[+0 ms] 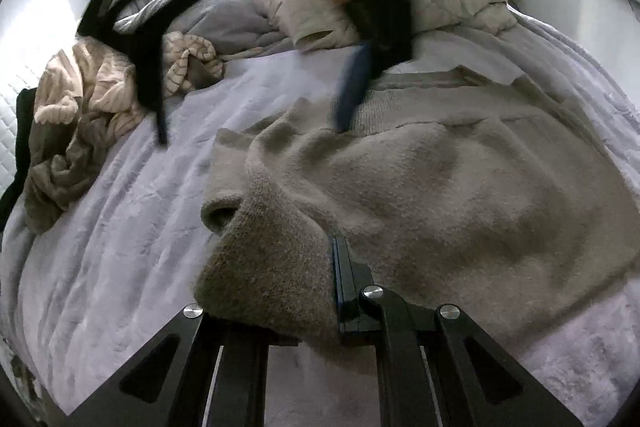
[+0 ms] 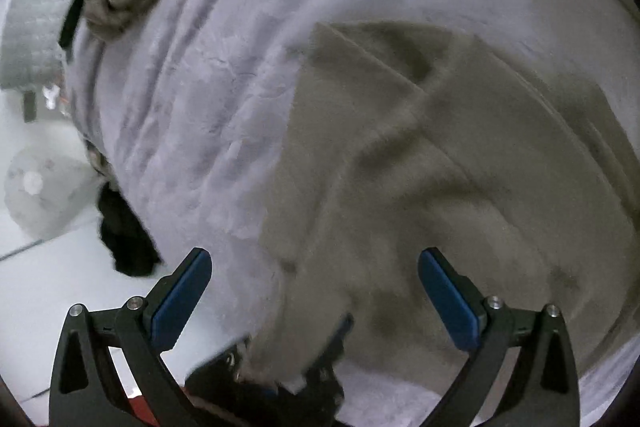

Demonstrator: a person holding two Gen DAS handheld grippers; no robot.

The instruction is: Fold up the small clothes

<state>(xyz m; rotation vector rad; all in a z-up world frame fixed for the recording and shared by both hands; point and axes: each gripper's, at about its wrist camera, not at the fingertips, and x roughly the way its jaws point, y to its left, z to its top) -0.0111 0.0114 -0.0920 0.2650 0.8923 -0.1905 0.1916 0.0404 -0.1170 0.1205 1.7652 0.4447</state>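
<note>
Taupe knit sweater (image 1: 440, 167) lies on the lavender blanket (image 1: 120, 227); left gripper (image 1: 276, 291) is clamped on its sleeve cuff, right gripper (image 2: 316, 291) spread wide above it.

Taupe knit sweater (image 1: 460, 167), fuzzy, spread mostly flat on a lavender bed cover (image 1: 120, 227), right of centre in the left wrist view. Ribbed hem band at the far side. One sleeve folded in across the near left; its cuff (image 1: 268, 279) lifted and bunched, darker ribbed knit. Soft wrinkles across the body. Right wrist view: same sweater (image 2: 440, 187), a folded flap with a straight diagonal edge on top.
</note>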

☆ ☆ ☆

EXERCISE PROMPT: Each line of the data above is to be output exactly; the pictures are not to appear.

RESULT OF THE TASK:
[+0 ms] 
[+0 ms] 

Demonstrator: a person holding two Gen DAS handheld grippers; no robot.

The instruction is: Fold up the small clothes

<state>(xyz m; rotation vector rad; all in a z-up world frame fixed for the recording and shared by both hands; point and axes: each gripper's, at about its wrist camera, not at the fingertips, and x roughly the way its jaws point, y to its left, z to its top) -0.0111 0.0114 -0.0920 0.2650 0.8923 -0.1905 0.1916 0.0404 -0.1170 0.1205 1.7652 0.4447</state>
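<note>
Taupe knit sweater (image 1: 440, 167) lies on the lavender blanket (image 1: 120, 227); left gripper (image 1: 276, 291) is clamped on its sleeve cuff, right gripper (image 2: 316, 291) spread wide above it.

Taupe knit sweater (image 1: 460, 167), fuzzy, spread mostly flat on a lavender bed cover (image 1: 120, 227), right of centre in the left wrist view. Ribbed hem band at the far side. One sleeve folded in across the near left; its cuff (image 1: 268, 279) lifted and bunched, darker ribbed knit. Soft wrinkles across the body. Right wrist view: same sweater (image 2: 440, 187), a folded flap with a straight diagonal edge on top.
</note>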

What this exercise asked for has been supplied.